Sabrina rolls her eyes. “Come on. It’s fun. The school part is over, don’t you want to have some fun? Who cares what it looks like to other people?”

Sarika bites her lip, looking out at the crowd again, then back at Sabrina arching her eyebrows expectantly at her. She somehow looks simultaneously like a precocious child and a beautiful temptress, both used to getting what they want, both of which leave Sarika virtually powerless to say no.

“Yeah, why not?” she says at last.

Sabrina lightens and gets up. She reaches her hand out, and Sarika takes it and lets her pull her up and out onto the main floor, where the tables have all been cleared away.
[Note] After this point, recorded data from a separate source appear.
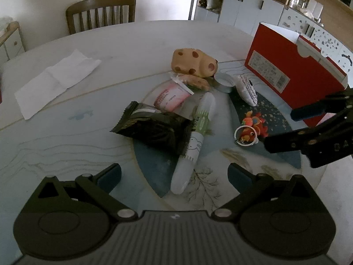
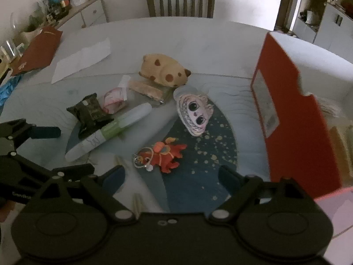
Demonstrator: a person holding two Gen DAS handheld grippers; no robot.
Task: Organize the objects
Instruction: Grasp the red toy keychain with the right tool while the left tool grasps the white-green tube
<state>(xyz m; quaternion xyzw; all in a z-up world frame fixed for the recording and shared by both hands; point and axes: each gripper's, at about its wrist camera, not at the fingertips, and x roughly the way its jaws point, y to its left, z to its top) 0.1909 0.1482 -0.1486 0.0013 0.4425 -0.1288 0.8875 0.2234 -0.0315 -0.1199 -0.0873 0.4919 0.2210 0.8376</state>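
Observation:
Small objects lie heaped on the table: a white and green tube (image 1: 194, 137) (image 2: 110, 130), a dark snack packet (image 1: 154, 128) (image 2: 90, 112), a pink cup (image 1: 172, 97) (image 2: 114, 99), a tan spotted plush (image 1: 194, 61) (image 2: 163, 70), a doll-face pouch (image 1: 246, 89) (image 2: 195, 112), and a red keychain toy (image 1: 253, 125) (image 2: 163, 154). An open red box (image 1: 293, 77) (image 2: 295, 114) stands at the right. My left gripper (image 1: 174, 174) (image 2: 64, 150) is open just before the tube's near end. My right gripper (image 2: 172, 178) (image 1: 278, 125) is open, just short of the keychain toy.
A white folded paper (image 1: 55, 81) (image 2: 81, 59) lies at the far left of the table. A wooden chair (image 1: 101, 13) (image 2: 181, 0) stands behind the table. A red folder (image 2: 37, 50) lies at the left edge. Cabinets (image 1: 253, 6) line the right wall.

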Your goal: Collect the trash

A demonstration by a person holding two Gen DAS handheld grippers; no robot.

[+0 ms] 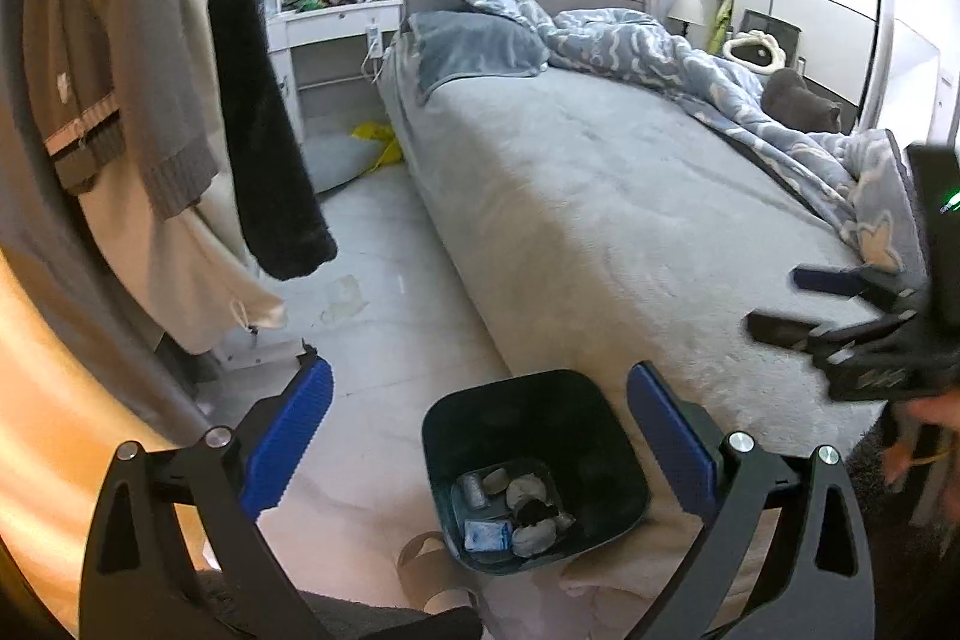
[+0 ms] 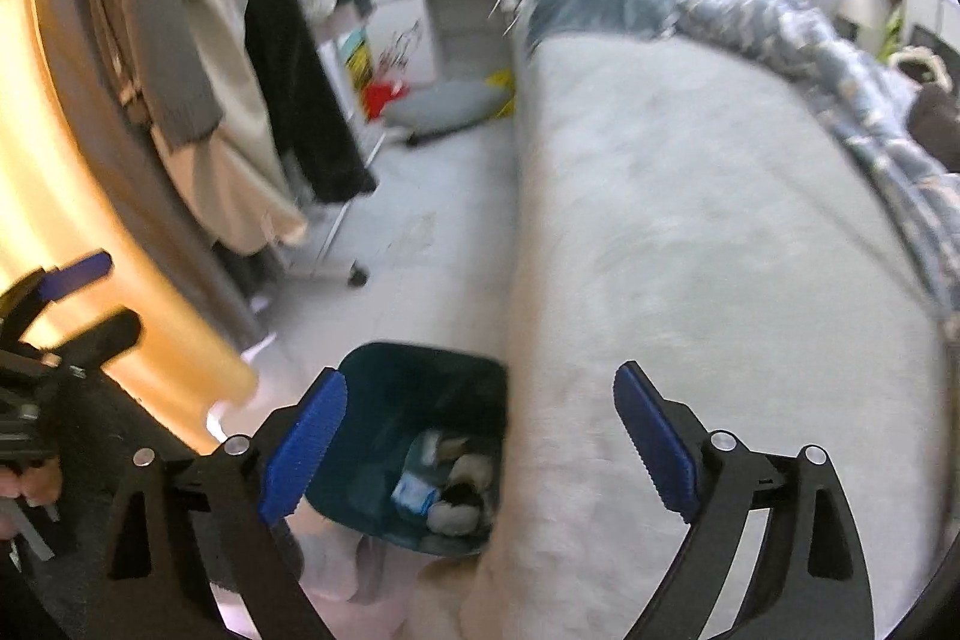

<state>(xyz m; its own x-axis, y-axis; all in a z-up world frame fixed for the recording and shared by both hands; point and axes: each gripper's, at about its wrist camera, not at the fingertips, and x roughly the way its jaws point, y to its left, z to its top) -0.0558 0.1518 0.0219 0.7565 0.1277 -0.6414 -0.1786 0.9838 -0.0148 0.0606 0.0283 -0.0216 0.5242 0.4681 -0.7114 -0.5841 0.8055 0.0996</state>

Sabrina isn’t like the drunk or the sober kids. She seems totally aware, totally in control, but she doesn’t seem to really care what everyone else is doing either. She dances with her arms over her head, shaking and winding her hips like this isn’t the first time she’s using them to get exactly what she wants. Sarika wonders just what it is that she wants this time, and why it feels sort of like she’s already given it to her.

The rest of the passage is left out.